Przeciwciała IgG przeciwko białku kolca S koronawirusowi SARS-CoV-2, ilościowo
Why this test?
For the quantitative determination of IgG antibodies to the spike protein of the SARS-CoV-2 coronavirus, which makes it possible to assess the protective antibodies presence.
In what cases is it prescribed?
After suffering from SARS-CoV-2 and after vaccination.

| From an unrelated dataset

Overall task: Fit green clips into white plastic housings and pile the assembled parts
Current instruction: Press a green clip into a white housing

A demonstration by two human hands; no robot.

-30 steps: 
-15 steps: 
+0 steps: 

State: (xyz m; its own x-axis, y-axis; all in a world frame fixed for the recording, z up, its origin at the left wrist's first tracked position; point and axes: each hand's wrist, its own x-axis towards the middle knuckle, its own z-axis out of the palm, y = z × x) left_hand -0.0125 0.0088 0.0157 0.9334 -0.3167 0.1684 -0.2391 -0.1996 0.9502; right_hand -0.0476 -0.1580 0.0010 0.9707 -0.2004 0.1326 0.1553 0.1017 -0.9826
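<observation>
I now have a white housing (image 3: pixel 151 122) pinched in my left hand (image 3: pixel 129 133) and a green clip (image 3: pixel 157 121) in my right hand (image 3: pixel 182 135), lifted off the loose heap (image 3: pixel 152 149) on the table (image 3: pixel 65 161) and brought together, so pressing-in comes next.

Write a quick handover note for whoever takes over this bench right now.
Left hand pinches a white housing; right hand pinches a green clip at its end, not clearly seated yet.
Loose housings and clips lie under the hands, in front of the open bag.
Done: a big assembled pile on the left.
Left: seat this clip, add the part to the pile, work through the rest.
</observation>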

The COVID-19 coronavirus infection is an infectious disease caused by the new SARS-CoV-2 coronavirus, which has not been detected in humans before. The influence of this virus leads to the development of a respiratory flu-like disease with such symptoms as cough, fever, and in more severe cases, pneumonia develops. The average incubation period for COVID-19 is 6.5 days, and its extreme limits are from 3 to 21 days. The SARS-CoV-2 coronavirus is an RNA-containing virus with a characteristic envelope with processes in the form of a "crown". The main structural proteins of the virus include the envelope protein (E), the membrane protein (M), the adhesion (S) glycoprotein, and the nucleocapsid (N) protein. The S protein on the surface of the SARS-CoV-2 virion mediates receptor recognition and membrane fusion with ACE2 molecules, which are mainly expressed on type II pneumocytes, colon and kidney epithelial cells. It contains three fragments, namely an ectodomain, a transmembrane domain, and a short intracellular segment. The ectodomain consists of the receptor-binding subunit S1 containing the RBD domain and the envelope fusion subunit (S2). During viral infection, the C-terminal domain of the S1 fragment binds to the extracellular peptidase (PD) domain of ACE2 to allow attachment of the virus to the surface of the target cell. The N-terminal domain of the S1 fragment binds to glycans. Attachment causes the cleavage of the S protein between the S1 and S2 fragments by cellular proteases, which, in turn, initiates the fusion of the viral and cell envelopes with the help of the S2 subunit.
Although most viral proteins are capable of inducing the production of specific antibodies after infection with SARS-CoV-2, and the detection of antibodies to N- and S-proteins are widely used in the serological diagnosis of COVID-19, antibodies targeting the viral S-protein are more worthy of attention. as they can block the entry of SARS-CoV-2 into host cells. And given that most vaccines induce the formation of antibodies specifically to the spike protein, the determination of specific IgG to this antigen also makes it possible to assess the presence of protective antibodies after a disease or vaccination against COVID-19.